- Awarded for: Quality instrumental rock performances
- Country: United States
- Presented by: National Academy of Recording Arts and Sciences
- First award: 1980
- Final award: 2011
- Currently held by: Jeff Beck, "Hammerhead" (2011)
- Website: grammy.com

= Grammy Award for Best Rock Instrumental Performance =

Honor presented to recording artists for quality rock instrumental performances

The Grammy Award for Best Rock Instrumental Performance was an honor presented to recording artists for quality instrumental rock performances at the Grammy Awards, a ceremony that was established in 1958, and ended after the 2011 award, and originally called the Gramophone Awards. Honors in several categories are presented at the ceremony annually by the National Academy of Recording Arts and Sciences of the United States to "honor artistic achievement, technical proficiency and overall excellence in the recording industry, without regard to album sales or chart position".

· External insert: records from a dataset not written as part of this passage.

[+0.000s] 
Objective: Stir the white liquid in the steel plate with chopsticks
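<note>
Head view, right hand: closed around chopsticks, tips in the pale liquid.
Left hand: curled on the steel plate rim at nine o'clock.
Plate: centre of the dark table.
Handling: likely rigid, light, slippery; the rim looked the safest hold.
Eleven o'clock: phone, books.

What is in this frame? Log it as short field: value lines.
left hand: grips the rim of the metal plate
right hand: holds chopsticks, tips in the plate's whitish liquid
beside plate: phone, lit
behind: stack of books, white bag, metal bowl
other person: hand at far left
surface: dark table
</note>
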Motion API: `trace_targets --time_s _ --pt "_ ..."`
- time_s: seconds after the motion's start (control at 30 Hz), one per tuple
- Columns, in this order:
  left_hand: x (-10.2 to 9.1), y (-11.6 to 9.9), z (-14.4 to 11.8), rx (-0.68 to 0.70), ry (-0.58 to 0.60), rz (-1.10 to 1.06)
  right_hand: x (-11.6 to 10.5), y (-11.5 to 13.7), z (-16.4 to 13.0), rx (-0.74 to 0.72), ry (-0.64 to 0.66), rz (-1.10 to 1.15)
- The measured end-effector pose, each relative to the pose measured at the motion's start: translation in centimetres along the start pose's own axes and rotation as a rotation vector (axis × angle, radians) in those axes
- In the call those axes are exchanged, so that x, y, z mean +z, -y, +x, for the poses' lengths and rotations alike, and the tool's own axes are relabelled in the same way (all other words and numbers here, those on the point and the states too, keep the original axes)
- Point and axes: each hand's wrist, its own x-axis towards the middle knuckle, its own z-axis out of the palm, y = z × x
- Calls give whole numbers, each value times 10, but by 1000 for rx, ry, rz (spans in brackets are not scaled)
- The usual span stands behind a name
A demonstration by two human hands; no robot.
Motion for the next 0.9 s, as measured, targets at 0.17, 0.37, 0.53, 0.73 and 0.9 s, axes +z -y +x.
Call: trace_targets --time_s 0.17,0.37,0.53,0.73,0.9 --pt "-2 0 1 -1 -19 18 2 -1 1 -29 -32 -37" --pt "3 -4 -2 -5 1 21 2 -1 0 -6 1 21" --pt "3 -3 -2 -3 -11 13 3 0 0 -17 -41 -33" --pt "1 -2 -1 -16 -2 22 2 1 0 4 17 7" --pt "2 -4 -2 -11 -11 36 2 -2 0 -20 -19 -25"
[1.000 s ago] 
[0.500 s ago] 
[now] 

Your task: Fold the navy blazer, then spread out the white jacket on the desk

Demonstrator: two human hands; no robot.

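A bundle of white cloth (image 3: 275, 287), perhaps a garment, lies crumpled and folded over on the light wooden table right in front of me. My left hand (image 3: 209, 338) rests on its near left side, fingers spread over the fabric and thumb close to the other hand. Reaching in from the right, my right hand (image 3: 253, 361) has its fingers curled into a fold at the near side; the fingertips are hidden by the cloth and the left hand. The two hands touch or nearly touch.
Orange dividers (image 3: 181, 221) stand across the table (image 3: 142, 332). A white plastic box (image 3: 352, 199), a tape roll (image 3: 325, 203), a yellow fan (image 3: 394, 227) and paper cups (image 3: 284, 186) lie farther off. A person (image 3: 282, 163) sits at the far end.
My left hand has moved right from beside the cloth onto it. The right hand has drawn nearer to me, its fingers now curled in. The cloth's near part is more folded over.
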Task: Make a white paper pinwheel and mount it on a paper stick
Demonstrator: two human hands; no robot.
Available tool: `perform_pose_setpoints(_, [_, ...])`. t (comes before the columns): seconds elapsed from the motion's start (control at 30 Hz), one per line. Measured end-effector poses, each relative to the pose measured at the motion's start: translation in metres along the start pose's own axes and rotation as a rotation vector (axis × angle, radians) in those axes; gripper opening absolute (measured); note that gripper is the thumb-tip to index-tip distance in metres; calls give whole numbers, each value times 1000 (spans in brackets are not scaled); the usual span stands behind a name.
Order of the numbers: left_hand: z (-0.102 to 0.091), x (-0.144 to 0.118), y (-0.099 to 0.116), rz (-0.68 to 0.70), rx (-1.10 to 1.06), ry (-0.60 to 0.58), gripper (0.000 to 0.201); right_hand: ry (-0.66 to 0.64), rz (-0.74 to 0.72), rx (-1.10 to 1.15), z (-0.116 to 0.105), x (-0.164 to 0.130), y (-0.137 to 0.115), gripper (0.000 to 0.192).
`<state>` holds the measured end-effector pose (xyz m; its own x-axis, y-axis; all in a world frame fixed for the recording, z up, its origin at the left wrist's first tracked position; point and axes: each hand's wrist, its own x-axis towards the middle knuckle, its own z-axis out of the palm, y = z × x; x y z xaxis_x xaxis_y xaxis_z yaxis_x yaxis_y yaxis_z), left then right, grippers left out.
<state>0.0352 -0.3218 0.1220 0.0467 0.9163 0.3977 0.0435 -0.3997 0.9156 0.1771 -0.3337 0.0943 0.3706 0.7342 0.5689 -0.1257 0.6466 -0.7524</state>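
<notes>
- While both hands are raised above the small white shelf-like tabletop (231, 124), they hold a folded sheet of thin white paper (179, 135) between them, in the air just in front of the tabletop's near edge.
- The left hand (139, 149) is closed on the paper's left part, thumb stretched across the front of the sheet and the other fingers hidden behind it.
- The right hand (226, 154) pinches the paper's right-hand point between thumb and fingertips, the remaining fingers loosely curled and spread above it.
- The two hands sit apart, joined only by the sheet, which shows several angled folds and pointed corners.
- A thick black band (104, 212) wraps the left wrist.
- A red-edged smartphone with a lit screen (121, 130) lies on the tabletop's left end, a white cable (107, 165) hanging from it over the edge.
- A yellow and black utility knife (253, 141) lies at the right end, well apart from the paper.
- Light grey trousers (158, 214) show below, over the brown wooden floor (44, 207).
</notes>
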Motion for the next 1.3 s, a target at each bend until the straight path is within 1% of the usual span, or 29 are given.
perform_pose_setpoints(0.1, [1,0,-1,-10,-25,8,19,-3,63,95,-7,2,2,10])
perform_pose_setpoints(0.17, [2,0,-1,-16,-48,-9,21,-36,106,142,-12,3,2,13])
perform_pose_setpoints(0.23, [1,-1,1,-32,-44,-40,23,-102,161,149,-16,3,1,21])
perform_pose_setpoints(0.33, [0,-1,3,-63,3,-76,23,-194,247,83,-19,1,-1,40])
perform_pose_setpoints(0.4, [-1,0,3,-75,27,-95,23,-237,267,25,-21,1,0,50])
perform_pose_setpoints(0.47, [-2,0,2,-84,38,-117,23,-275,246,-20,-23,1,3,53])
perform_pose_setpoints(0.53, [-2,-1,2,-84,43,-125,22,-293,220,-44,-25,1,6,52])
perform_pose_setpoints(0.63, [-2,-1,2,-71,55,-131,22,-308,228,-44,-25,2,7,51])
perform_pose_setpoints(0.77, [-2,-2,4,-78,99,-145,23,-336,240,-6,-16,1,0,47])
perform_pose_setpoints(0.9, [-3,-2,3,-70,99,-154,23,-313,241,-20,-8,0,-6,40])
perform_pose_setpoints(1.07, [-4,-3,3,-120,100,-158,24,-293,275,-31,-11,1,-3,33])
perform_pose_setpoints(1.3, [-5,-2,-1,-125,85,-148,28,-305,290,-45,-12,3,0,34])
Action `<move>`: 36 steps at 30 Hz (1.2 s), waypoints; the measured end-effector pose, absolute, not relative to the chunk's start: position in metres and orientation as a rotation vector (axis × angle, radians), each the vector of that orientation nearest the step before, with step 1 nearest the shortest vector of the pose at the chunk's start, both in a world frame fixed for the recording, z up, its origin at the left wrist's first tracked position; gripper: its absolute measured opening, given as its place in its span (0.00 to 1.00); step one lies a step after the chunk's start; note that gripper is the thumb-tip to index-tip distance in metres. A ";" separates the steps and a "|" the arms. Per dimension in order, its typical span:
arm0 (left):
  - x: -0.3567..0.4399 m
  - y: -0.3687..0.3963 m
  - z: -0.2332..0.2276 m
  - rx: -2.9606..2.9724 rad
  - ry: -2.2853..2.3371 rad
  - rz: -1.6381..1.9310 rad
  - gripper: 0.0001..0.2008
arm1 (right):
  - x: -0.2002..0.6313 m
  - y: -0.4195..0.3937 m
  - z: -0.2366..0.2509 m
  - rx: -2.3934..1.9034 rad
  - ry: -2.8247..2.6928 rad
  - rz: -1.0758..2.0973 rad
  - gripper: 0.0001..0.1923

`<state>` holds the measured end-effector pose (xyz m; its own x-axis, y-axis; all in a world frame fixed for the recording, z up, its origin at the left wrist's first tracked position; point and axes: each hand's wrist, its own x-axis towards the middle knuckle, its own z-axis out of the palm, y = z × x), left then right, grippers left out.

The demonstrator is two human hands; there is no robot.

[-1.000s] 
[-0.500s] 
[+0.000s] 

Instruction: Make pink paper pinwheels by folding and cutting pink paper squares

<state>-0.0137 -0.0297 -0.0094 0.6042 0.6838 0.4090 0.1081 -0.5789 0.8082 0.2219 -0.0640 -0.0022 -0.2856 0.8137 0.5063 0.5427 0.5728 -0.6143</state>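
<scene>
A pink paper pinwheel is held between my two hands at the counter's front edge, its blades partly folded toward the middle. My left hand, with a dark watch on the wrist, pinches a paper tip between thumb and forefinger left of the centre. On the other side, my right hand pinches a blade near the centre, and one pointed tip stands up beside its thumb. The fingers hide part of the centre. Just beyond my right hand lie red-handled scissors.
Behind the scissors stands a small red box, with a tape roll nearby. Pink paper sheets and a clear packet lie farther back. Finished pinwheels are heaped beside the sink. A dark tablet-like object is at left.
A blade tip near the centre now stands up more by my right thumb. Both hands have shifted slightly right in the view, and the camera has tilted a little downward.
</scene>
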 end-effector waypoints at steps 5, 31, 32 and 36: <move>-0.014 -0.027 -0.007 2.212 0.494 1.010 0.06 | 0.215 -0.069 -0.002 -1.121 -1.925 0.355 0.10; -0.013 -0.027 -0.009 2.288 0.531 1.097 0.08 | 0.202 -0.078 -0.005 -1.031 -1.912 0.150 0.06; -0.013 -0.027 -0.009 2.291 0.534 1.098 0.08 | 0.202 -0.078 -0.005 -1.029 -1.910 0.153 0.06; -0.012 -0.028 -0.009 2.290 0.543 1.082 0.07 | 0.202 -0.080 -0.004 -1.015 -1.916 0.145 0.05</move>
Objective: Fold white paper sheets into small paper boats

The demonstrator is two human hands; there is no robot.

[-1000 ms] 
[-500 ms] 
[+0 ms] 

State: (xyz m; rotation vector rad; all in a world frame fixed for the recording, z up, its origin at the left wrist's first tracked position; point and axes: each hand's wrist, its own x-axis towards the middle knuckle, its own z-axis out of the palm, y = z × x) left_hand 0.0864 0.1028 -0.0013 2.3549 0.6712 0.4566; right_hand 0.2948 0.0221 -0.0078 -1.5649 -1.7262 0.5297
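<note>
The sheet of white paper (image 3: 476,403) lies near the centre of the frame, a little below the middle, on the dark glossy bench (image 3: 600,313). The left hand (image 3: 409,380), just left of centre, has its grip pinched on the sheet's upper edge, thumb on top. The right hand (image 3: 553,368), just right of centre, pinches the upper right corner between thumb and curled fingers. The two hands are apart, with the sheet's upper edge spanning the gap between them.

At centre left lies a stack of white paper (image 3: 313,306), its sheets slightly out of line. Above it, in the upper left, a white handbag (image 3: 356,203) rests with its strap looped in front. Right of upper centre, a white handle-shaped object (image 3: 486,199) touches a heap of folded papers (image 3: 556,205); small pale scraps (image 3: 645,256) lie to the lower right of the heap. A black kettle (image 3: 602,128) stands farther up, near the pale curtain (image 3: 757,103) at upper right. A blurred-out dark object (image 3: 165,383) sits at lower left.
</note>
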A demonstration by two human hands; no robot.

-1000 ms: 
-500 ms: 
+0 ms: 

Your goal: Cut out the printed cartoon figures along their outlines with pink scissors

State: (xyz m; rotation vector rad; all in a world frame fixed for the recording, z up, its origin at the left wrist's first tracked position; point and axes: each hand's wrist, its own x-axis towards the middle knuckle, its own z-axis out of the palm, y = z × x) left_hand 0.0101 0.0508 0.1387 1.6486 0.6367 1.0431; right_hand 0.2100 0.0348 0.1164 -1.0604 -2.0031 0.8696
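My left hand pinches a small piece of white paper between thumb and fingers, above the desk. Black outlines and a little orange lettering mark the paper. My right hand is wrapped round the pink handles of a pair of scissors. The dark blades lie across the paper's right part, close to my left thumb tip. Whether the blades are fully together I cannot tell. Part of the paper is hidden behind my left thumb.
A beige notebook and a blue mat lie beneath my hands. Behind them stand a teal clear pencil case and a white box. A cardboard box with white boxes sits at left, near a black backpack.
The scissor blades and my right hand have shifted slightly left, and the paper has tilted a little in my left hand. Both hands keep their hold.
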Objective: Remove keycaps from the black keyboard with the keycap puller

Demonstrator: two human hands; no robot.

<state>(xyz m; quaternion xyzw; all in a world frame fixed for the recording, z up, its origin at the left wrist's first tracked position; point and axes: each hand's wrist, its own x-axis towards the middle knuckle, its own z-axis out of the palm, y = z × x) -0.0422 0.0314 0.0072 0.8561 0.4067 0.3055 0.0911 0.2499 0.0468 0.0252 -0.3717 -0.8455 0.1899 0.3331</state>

The award was first presented at the 1980 Grammy Awards to Paul McCartney and Wings for "Rockestra Theme". From 1986 to 1989, the category was known as Best Rock Instrumental Performance (Orchestra, Group or Soloist). According to the category description guide for the 2010 awards, the award is presented to artists "for newly recorded rock, hard rock or metal instrumental performances".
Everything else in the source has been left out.